Your goal:
Find the lines below holding the word "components" and copy each of them.

Data for analysis:
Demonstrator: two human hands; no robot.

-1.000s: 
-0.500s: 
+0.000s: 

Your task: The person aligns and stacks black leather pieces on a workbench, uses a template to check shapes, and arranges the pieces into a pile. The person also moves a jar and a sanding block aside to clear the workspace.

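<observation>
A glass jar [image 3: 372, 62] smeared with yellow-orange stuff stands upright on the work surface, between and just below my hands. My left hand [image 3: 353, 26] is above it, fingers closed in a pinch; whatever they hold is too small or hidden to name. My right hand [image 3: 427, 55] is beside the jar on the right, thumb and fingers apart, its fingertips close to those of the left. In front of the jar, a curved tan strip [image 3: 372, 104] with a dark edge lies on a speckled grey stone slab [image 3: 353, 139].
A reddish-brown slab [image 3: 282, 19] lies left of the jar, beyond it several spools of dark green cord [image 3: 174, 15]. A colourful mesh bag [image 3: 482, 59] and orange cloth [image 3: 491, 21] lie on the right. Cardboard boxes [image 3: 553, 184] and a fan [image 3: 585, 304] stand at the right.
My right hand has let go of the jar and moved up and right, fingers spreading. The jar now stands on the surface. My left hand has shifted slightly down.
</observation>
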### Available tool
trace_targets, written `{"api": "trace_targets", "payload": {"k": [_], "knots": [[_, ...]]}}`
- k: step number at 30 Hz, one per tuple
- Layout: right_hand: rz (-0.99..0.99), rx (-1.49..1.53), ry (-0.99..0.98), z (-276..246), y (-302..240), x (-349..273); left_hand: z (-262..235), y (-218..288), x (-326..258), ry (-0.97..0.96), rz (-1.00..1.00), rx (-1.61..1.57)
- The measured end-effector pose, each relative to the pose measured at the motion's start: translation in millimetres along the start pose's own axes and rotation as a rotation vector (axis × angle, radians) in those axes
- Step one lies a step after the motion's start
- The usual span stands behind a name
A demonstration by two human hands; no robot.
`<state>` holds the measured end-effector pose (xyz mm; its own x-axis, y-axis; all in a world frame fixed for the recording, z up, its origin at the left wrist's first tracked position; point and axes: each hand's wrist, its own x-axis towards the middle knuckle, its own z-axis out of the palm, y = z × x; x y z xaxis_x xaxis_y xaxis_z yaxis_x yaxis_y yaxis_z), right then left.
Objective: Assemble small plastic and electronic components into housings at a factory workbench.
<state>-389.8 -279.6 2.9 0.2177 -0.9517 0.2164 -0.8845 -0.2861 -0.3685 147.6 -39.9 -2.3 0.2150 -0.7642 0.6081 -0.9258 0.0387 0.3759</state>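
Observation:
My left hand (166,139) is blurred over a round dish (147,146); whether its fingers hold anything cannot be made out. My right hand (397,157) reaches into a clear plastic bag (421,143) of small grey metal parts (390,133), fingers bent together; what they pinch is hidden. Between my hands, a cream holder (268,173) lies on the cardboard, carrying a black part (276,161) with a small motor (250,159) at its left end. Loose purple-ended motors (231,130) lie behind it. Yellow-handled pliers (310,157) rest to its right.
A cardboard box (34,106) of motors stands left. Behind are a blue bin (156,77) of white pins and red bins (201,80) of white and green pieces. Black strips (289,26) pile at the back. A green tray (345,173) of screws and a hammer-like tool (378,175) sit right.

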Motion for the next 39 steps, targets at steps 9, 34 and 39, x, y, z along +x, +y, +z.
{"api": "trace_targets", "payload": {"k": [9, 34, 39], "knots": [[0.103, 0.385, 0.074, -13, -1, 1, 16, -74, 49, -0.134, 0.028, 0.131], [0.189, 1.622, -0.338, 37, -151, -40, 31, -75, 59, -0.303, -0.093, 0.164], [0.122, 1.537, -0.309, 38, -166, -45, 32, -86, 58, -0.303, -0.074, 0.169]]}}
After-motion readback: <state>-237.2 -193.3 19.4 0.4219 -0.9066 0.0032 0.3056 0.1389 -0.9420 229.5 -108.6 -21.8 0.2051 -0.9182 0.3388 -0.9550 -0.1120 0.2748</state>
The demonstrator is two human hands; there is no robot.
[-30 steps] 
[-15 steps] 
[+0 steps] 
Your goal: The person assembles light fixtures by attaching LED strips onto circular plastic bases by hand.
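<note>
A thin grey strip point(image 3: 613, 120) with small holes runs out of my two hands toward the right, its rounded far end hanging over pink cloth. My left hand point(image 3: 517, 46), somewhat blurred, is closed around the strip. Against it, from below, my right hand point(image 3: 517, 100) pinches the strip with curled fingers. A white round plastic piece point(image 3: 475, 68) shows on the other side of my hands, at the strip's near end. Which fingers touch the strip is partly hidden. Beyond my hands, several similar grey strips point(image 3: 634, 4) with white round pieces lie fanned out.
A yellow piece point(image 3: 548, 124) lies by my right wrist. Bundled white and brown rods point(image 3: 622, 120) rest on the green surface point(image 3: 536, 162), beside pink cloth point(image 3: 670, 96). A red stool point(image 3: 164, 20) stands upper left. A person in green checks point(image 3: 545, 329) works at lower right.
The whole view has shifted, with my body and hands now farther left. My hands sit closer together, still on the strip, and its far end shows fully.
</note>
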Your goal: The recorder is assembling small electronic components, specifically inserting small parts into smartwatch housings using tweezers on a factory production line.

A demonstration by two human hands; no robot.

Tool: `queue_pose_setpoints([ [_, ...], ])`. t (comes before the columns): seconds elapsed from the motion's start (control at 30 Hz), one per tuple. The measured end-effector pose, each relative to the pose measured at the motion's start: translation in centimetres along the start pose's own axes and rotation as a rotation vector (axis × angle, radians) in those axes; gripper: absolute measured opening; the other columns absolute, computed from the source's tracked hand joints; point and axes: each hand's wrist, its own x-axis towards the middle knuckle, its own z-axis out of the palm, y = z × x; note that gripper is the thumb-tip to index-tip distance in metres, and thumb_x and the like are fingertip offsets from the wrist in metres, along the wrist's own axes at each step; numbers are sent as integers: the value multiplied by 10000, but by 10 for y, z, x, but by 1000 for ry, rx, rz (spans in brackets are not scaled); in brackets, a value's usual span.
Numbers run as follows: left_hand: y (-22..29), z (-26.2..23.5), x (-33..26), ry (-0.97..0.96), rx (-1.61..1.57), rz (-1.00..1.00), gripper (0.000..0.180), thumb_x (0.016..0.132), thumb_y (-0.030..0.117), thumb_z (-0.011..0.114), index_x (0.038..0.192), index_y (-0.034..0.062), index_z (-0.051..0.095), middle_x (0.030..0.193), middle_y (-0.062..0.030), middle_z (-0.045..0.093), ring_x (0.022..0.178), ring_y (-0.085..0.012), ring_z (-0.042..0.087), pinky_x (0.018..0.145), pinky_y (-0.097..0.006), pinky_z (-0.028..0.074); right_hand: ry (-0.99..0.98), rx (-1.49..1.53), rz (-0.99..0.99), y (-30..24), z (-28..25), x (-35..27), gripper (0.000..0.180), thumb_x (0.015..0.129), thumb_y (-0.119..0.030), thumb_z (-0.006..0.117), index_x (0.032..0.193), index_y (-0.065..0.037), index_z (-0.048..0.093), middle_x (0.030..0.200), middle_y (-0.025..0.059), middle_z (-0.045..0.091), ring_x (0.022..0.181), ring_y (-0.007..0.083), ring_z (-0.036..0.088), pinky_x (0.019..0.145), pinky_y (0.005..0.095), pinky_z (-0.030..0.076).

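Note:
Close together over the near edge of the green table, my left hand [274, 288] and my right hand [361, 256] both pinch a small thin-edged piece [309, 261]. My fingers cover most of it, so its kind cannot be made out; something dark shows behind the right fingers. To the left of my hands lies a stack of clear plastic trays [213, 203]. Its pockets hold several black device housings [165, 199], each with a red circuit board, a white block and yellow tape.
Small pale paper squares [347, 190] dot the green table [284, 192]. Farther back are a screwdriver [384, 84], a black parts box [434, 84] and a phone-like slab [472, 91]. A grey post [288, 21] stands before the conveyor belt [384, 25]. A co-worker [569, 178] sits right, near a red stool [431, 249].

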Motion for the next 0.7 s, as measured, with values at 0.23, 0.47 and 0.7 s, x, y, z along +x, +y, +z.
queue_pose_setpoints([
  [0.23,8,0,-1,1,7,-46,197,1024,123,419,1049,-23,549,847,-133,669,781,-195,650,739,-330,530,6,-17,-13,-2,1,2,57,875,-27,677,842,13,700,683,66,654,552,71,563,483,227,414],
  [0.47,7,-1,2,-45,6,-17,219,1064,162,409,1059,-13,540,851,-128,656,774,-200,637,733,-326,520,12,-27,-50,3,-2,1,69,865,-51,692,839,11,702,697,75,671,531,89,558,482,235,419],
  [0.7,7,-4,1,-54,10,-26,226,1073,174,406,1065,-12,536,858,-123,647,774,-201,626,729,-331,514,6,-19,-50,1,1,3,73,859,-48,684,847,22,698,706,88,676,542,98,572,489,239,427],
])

Task solution:
Objective: Assemble small plastic and electronic components into housings at a factory workbench.
Your goal: The recorder is assembling small electronic components, specifically inserting small parts into smartwatch housings using tweezers on a factory production line.

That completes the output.